Finalmente, el libro se cierra con un epílogo donde podemos ver el texto de una intervención de la autora. Ilustrado en colaboración con una artista plástica y para la escuela de arte y diseño de La Massana de Barcelona. En esas pocas páginas se puede apreciar que, no solo en el contenido del texto, también en la forma aforística que toma, se resume su visión de la educación como una poética y una política al mismo tiempo.

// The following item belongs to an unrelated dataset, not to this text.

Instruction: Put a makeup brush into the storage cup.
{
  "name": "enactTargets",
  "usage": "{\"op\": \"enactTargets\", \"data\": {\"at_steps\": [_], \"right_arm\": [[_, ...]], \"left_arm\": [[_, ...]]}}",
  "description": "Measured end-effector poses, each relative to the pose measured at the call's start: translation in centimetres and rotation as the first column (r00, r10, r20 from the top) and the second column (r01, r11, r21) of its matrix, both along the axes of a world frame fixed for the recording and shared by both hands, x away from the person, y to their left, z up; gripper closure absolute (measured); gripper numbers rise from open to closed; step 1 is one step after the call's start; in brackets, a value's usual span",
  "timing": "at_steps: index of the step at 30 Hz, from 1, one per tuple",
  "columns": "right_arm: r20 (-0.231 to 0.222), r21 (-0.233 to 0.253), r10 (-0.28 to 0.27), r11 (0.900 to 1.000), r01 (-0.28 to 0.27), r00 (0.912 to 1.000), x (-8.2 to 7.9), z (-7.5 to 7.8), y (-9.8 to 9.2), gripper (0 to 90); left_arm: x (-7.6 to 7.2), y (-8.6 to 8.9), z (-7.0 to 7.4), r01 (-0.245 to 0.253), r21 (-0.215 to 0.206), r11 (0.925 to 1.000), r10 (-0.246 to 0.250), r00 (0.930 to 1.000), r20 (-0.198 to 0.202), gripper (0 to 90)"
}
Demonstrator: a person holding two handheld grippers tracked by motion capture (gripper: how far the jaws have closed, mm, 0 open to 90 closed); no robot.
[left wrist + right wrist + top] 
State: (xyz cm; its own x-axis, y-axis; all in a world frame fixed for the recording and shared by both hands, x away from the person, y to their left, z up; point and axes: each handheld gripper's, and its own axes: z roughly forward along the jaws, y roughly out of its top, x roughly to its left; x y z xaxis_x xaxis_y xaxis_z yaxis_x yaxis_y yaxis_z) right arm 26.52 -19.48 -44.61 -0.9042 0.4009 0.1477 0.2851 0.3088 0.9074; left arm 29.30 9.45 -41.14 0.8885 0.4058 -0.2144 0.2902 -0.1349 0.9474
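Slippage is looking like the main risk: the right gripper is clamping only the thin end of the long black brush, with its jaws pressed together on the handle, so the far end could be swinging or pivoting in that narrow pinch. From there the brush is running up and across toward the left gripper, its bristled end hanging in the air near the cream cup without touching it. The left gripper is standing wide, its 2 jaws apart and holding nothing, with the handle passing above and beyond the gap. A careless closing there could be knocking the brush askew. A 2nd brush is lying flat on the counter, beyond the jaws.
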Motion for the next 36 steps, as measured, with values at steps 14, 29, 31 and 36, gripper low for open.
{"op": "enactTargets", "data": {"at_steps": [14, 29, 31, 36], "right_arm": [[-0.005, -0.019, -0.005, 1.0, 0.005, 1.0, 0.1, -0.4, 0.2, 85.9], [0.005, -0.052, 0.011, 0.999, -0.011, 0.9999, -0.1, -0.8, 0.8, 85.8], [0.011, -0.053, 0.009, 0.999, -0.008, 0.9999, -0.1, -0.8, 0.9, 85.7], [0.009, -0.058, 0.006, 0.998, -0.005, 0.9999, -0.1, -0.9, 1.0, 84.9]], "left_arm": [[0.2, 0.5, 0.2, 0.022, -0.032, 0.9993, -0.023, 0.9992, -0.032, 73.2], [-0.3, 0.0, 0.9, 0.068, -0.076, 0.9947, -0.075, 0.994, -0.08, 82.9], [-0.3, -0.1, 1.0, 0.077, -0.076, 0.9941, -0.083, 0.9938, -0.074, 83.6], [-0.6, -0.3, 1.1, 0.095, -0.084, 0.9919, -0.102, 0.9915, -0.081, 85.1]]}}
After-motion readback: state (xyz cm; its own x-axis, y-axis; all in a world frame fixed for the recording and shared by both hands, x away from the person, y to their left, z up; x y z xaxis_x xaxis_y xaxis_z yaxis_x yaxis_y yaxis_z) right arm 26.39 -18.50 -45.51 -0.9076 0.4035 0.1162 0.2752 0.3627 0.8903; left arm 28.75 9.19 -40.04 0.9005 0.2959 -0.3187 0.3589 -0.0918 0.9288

Marina Garcés es muy conocida en los medios activistas políticos y culturales, especialmente de la ciudad de Barcelona, donde colabora habitualmente con los movimientos sociales de la ciudad. Su propia obra combina esta doble faceta de reflexión filosófica con vocación de intervención política y cultural. Lo cual confiere a sus ensayos un estilo muy personal, fruto también de su propia concepción de la política como una forma de subjetivación colectiva anónima y de experimentación existencial más allá de las mediaciones representativas al uso.

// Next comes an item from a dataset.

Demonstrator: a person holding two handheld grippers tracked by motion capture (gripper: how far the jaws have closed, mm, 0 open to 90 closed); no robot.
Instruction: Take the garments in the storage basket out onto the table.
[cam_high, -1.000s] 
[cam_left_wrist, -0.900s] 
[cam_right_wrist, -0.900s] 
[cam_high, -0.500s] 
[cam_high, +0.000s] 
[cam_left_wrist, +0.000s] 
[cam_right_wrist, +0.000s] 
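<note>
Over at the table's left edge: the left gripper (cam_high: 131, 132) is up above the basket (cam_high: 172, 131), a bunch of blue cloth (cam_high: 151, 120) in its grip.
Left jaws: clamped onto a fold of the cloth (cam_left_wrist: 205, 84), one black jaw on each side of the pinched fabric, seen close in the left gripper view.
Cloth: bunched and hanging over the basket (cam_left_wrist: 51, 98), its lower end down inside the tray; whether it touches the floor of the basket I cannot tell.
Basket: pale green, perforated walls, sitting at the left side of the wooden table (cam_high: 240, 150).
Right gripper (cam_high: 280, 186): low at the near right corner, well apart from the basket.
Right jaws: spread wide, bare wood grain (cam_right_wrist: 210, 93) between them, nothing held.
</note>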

Todo ello la podría situar (en un sentido amplio y no identitario) en la tradición activista de la autonomía. Sus referencias filosóficas y políticas son, sin embargo, mucho más amplias y heterogéneas. Desde Merleau-Ponty al pensamiento feminista y decolonial pasando, claro está, por Deleuze, Foucault, Bifo, Virno…, pero abriéndose a un gran abanico que comprende desde Nicolás de Cusa, Spinoza o la filosofía de la ilustración, la literatura, el arte, la sociología crítica… Por todo ello, sus ensayos tienen un marcado carácter narrativo, donde se combina la fenomenología existencial y la crónica personal, la prosa poética y el análisis político y social; la experiencia irreductible del yo con la apelación a un nosotros indeterminado y colectivo donde, pese al tono amable y acogedor de su prosa, reverberan los ecos insurreccionales de un Comité Invisible o Wu Ming.

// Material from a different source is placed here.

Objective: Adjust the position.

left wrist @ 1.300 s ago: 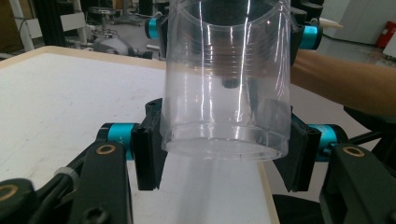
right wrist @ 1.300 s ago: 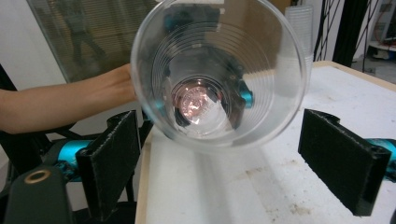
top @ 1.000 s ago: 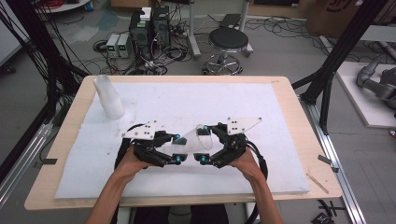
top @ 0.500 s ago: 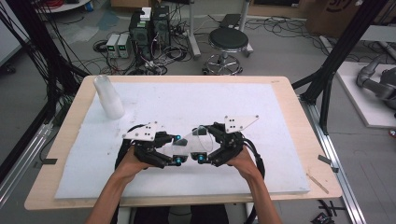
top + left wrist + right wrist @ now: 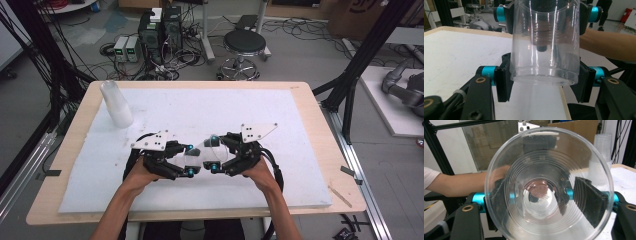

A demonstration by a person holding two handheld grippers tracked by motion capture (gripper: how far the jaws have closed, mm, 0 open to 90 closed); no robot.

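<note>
A clear plastic cup (image 5: 202, 152) lies on its side in the air between my two grippers, low over the white mat (image 5: 280, 115). My left gripper (image 5: 187, 161) is shut on the cup's base end; in the left gripper view its jaws clamp both sides of the cup (image 5: 544, 50) near the bottom. My right gripper (image 5: 216, 156) is shut on the cup near its mouth. In the right gripper view I look straight into the open cup (image 5: 549, 182), and the right gripper's jaws press its wall from either side. The right gripper (image 5: 546, 15) also appears at the top of the left gripper view.
A stack of clear cups (image 5: 116, 104) stands upright at the mat's far left corner, also seen as the stack (image 5: 602, 145) in the right gripper view. The wooden table edge (image 5: 320, 125) borders the mat. Cables trail from both grippers toward the person.
The two grippers have drawn slightly closer together around the cup. Both stay shut on it at the same spot over the mat.
</note>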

Aunque toda su obra está dotada de una gran coherencia y de unos temas y preocupaciones constantes, por lo que respecta a Escuela de aprendices, se podría situar en conexión directa con su ensayo Nueva ilustración radical (2017). Un excelente alegato para la actualización del proyecto ilustrado de autonomía personal y emancipación colectiva, pero pasando sus puntos ciegos por la criba de la crítica radical a la modernidad capitalista y sus monstruos irracionales hasta el presente.
Escuela de aprendices es una obra de difícil clasificación. En la tradición de las pedagogías críticas, de Freinet a Paulo Freire pasando por las nuevas educaciones populares y las críticas libertarias, poscoloniales y feministas de la educación que han retomado esta tradición crítica. Sus reflexiones interpelan tanto a un público filosófico especializado como a docentes, movimientos por la educación pública y activistas en general. Resulta difícil situar el texto en un campo concreto dentro de la, a veces, contradictoria trinchera de la lucha por la educación pública (no lo pretende). Su campo de intereses y temáticas va más allá. Su dispositivo teórico busca politizar el conjunto de la vida cotidiana (también Fuera de clase (2016)); abarcar todas las voces posibles de ese nosotrosanónimo del que hablábamos. De hecho, si el libro nos conmueve es por su esfuerzo constante de movilizar recursos personales y herramientas de la academia para contribuir a la conformación de una política del oprimido. En definitiva, un texto de intervención política y cultural con vocación integral.